AIM OF THE TASK:
Copy out, from the entries below, each line holding the string "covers".

RECORDS TO PROCESS:
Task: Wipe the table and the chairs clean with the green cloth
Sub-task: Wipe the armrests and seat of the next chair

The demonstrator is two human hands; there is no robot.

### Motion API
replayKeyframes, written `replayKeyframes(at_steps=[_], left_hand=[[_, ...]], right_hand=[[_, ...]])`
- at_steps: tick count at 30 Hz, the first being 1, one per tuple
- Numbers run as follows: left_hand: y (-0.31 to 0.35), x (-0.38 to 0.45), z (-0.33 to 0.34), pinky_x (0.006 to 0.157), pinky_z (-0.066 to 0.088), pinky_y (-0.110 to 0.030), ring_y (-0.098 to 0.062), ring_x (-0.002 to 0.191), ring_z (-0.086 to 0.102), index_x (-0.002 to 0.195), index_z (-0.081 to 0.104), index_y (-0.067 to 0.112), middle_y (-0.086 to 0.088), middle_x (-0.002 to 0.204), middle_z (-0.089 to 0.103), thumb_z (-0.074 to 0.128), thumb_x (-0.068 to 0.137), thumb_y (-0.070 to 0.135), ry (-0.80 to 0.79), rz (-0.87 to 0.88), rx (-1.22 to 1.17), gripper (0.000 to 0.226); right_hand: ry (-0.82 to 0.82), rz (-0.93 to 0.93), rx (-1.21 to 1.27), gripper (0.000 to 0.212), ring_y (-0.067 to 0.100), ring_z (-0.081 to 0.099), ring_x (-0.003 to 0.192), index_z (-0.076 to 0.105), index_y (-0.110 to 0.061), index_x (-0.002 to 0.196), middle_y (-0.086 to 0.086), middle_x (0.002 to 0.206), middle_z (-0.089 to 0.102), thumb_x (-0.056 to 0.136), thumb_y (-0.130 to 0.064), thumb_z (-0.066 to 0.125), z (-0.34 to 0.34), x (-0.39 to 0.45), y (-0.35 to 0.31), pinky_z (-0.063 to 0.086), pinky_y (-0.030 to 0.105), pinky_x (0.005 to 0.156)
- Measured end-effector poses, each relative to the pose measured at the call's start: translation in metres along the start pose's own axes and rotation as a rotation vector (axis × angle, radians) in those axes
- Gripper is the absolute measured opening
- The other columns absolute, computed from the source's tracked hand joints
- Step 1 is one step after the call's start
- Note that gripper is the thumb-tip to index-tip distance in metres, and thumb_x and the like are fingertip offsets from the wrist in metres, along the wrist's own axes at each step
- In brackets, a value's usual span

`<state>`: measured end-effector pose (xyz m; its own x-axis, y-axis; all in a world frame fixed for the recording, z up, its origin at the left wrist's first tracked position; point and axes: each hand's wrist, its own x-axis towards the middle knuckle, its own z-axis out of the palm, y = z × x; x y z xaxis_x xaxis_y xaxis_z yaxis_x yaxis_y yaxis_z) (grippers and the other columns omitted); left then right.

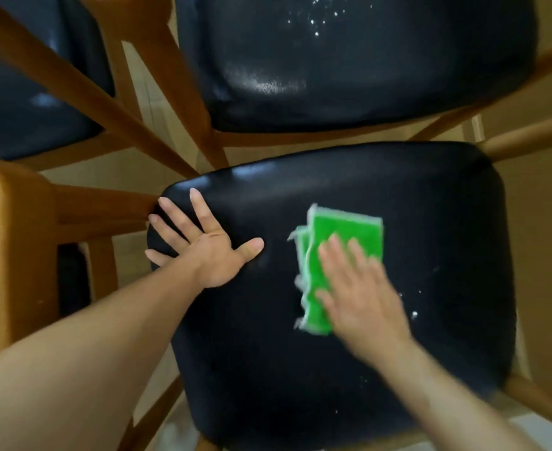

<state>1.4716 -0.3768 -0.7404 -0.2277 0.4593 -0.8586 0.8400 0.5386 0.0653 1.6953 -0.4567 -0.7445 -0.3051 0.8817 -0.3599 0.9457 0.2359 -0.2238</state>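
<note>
The near black padded leather chair seat (300, 369) is being wiped, a second black seat (349, 66) lying just beyond across a narrow gap. The left hand (203, 245) is being pressed flat, fingers spread, at the near seat's left edge. The folded green cloth (336, 242), mid-seat, is being pinned under the flat, blurred right hand (362, 304). White specks (414, 314) are being left at the right. No writing can be read.

Green cloth (339, 252) edged white, black seat (398, 196) flecked white, orange-brown wooden frames (82, 89)

No text, label, brand, number or sign can be read anywhere.
</note>
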Motion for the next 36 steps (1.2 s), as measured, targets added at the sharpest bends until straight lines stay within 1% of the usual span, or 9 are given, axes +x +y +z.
replayKeyframes(at_steps=[5,12,16,18,20,24,29,33,36], left_hand=[[-0.001,0.002,0.005,0.106,-0.009,-0.069,-0.039,0.134,-0.039,0.124,-0.052,0.031,-0.014,0.139,-0.053,0.046,0.064,0.089,0.036,0.003,0.043,0.129],[0.004,-0.005,0.005,0.110,-0.003,-0.066,-0.038,0.139,-0.031,0.139,-0.039,0.027,-0.014,0.148,-0.042,0.052,0.063,0.087,0.090,-0.057,0.062,0.133],[0.012,-0.019,0.013,0.114,-0.003,-0.059,-0.036,0.143,-0.024,0.149,-0.023,0.022,-0.011,0.154,-0.034,0.058,0.076,0.072,0.230,0.043,0.050,0.119],[0.025,-0.027,0.025,0.114,-0.004,-0.058,-0.034,0.143,-0.024,0.149,-0.021,0.023,-0.007,0.154,-0.035,0.059,0.079,0.067,0.252,0.160,0.094,0.115],[0.045,-0.033,0.035,0.113,-0.005,-0.058,-0.033,0.143,-0.026,0.147,-0.025,0.026,-0.006,0.153,-0.037,0.061,0.074,0.070,0.189,0.231,0.083,0.121],[0.076,-0.034,0.038,0.107,-0.003,-0.069,-0.042,0.137,-0.033,0.140,-0.037,0.028,-0.010,0.147,-0.046,0.062,0.056,0.084,0.015,0.176,0.032,0.142],[0.083,-0.031,0.037,0.102,-0.006,-0.074,-0.047,0.128,-0.042,0.125,-0.053,0.028,-0.016,0.134,-0.058,0.072,0.047,0.081,-0.060,0.121,0.100,0.156],[0.089,-0.037,0.033,0.102,-0.008,-0.073,-0.047,0.126,-0.044,0.120,-0.056,0.027,-0.016,0.128,-0.062,0.076,0.053,0.074,-0.098,0.083,0.116,0.155],[0.095,-0.042,0.028,0.103,-0.007,-0.072,-0.048,0.126,-0.045,0.112,-0.059,0.025,-0.018,0.126,-0.063,0.075,0.056,0.073,-0.145,0.029,0.142,0.152]], right_hand=[[0.078,0.532,0.190,0.063,0.035,-0.002,0.148,0.004,-0.012,0.154,0.010,0.162,-0.002,0.102,-0.034,0.033,-0.041,0.068,0.094,0.009,0.054,0.117],[-0.141,0.508,0.137,0.073,0.039,-0.022,0.143,-0.023,-0.015,0.148,0.013,0.156,-0.028,0.095,-0.052,0.011,0.019,-0.036,-0.027,-0.001,0.057,0.117],[-0.201,0.541,0.119,0.075,0.048,0.028,0.137,0.029,-0.005,0.147,0.025,0.153,0.026,0.087,-0.051,0.030,0.042,-0.094,-0.102,0.035,0.065,0.102],[-0.225,0.611,0.185,0.074,0.047,0.038,0.132,0.038,-0.005,0.143,0.023,0.149,0.036,0.086,-0.051,0.034,0.044,-0.093,-0.118,0.041,0.063,0.098],[-0.180,0.666,0.258,0.074,0.046,0.033,0.136,0.032,-0.005,0.146,0.021,0.152,0.032,0.089,-0.052,0.032,0.044,-0.085,-0.112,0.036,0.059,0.103],[0.016,0.822,0.341,0.076,0.039,-0.013,0.145,-0.020,-0.018,0.149,0.011,0.159,-0.019,0.093,-0.058,0.012,0.029,-0.053,-0.031,0.001,0.056,0.116],[0.130,0.845,0.282,0.071,0.036,-0.014,0.146,-0.009,-0.019,0.153,0.008,0.161,-0.015,0.098,-0.056,0.016,-0.004,-0.008,0.094,-0.002,0.056,0.117],[0.124,0.900,0.300,0.069,0.035,-0.013,0.146,-0.011,-0.019,0.153,0.009,0.161,-0.017,0.098,-0.052,0.015,0.014,-0.029,0.047,-0.001,0.056,0.116],[-0.082,0.842,0.273,0.073,0.045,-0.001,0.145,-0.011,-0.014,0.152,0.018,0.160,-0.009,0.096,-0.055,0.010,0.037,-0.078,-0.045,0.015,0.063,0.113]])
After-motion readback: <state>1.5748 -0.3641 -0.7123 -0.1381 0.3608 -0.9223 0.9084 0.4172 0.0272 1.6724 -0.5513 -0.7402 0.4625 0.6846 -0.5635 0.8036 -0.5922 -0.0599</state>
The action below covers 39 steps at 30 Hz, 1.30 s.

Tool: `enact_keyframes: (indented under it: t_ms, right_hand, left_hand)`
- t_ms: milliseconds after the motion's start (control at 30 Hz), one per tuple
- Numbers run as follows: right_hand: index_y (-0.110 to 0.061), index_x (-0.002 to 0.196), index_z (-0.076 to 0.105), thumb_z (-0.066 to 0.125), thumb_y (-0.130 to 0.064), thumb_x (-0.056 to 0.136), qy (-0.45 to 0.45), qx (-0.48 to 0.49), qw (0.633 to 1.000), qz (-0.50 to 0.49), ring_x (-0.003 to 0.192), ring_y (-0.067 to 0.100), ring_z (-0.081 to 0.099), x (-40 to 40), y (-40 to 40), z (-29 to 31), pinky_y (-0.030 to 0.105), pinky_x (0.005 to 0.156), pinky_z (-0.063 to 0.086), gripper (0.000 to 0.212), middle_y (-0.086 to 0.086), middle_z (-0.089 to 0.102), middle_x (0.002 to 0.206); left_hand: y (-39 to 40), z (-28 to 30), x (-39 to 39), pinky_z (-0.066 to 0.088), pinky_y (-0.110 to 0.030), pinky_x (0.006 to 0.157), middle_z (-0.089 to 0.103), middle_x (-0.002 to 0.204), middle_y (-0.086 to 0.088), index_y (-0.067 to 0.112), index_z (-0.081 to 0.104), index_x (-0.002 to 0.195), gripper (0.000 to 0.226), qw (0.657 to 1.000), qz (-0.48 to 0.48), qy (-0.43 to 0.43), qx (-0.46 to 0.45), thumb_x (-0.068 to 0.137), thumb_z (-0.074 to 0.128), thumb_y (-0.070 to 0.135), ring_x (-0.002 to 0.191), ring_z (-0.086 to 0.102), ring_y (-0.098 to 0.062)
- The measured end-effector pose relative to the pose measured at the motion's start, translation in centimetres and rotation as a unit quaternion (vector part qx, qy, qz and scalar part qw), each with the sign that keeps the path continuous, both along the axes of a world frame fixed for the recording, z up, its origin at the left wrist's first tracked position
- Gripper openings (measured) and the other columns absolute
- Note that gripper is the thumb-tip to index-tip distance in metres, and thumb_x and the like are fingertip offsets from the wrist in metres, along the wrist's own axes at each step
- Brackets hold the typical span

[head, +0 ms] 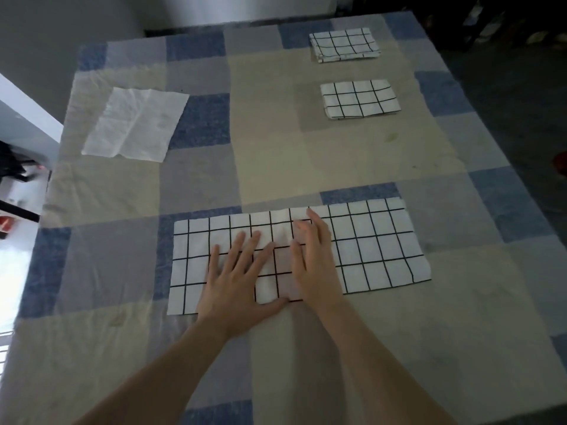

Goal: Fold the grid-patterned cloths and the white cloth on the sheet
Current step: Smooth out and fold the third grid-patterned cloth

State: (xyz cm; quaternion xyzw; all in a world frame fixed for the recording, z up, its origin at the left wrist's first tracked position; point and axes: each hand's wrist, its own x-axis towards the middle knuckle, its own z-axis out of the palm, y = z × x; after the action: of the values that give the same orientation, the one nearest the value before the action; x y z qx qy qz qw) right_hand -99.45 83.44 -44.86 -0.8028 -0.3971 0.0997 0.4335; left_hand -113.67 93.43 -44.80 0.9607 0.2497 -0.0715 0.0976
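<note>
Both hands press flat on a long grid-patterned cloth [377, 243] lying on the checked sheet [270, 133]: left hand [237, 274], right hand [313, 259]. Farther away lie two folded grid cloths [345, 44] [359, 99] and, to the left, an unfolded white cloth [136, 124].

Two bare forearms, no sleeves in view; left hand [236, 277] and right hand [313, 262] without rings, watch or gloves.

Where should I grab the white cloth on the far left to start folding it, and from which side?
Take the white cloth by its two near corners, coming from the near edge. It lies flat, spread open and creased on the sheet, apart from the grid cloths, so those corners are likely easiest to pinch and carry over to the far edge. Both hands now lie flat on the long grid cloth.
</note>
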Motion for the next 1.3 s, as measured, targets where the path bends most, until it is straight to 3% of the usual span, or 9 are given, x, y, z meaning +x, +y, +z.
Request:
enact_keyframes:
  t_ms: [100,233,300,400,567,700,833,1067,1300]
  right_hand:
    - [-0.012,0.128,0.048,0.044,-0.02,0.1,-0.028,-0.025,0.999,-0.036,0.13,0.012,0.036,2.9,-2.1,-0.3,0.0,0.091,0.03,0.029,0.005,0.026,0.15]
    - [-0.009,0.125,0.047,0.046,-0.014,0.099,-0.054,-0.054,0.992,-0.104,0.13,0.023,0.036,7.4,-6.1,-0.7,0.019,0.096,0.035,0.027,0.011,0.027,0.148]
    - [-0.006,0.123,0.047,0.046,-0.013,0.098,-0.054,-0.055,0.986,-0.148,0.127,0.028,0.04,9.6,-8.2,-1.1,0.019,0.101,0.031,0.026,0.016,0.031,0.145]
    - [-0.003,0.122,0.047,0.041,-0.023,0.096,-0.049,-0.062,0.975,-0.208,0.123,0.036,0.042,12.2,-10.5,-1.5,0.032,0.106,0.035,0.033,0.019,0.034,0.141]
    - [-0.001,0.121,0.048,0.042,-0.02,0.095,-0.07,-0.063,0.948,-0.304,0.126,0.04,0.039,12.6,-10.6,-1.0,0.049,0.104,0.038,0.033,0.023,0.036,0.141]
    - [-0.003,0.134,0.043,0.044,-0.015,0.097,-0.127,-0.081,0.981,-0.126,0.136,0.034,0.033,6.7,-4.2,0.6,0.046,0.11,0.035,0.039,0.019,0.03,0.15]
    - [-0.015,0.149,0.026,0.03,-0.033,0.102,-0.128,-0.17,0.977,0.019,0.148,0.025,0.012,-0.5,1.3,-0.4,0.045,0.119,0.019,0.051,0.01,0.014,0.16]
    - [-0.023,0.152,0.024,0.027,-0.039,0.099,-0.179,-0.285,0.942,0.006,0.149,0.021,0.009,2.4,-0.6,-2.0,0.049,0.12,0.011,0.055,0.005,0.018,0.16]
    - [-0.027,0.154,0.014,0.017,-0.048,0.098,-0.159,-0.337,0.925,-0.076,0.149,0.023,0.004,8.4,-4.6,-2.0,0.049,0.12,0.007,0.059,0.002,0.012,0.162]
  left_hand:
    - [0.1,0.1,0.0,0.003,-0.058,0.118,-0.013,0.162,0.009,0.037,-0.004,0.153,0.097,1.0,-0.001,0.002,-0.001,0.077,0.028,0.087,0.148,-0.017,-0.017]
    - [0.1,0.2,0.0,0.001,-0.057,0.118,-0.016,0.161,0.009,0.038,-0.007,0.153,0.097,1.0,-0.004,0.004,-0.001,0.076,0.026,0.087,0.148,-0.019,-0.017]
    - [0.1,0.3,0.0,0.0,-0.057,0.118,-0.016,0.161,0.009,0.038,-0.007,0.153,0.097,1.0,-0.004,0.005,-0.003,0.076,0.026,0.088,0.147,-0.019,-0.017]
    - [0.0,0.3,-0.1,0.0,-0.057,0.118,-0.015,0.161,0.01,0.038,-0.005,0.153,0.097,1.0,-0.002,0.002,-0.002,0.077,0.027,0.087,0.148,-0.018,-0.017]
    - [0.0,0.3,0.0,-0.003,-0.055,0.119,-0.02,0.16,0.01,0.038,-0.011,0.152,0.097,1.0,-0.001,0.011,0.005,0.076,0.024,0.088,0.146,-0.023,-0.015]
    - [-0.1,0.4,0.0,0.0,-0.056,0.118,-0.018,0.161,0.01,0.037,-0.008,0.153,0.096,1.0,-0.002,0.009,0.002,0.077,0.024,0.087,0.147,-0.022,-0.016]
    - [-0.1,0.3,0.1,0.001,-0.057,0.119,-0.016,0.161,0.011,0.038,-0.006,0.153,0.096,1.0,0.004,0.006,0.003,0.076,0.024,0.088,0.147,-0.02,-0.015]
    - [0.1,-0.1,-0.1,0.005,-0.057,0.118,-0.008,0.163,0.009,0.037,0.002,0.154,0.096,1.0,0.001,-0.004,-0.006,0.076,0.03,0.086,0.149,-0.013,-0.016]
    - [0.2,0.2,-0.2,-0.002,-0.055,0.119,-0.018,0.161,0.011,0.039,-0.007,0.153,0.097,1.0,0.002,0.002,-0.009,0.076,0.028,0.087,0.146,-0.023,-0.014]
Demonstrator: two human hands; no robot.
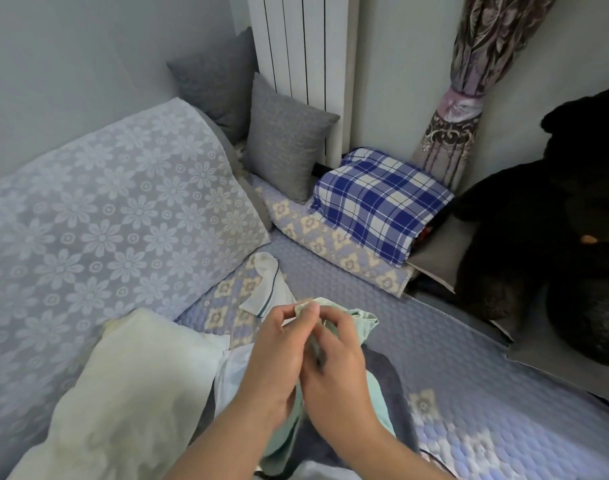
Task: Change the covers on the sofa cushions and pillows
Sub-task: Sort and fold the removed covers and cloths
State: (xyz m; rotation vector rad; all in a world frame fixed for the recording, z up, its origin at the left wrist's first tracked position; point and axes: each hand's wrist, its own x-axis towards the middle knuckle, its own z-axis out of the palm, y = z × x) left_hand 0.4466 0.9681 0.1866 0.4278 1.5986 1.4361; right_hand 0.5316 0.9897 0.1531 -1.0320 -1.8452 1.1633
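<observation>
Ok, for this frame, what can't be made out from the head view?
- Mint green cover: both hands, left hand and right hand, hide its middle; any zip or opening is unseen.
- Right hand fingers: motion-blurred, exact grip unclear.
- Dark plush toy: cut by the right edge, too dark for detail.
- Cream pillow: lower part cut by the bottom edge.
</observation>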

REPLY TO THE EXERCISE:
The action below covers 39 steps at 30 Hz, 1.30 s.
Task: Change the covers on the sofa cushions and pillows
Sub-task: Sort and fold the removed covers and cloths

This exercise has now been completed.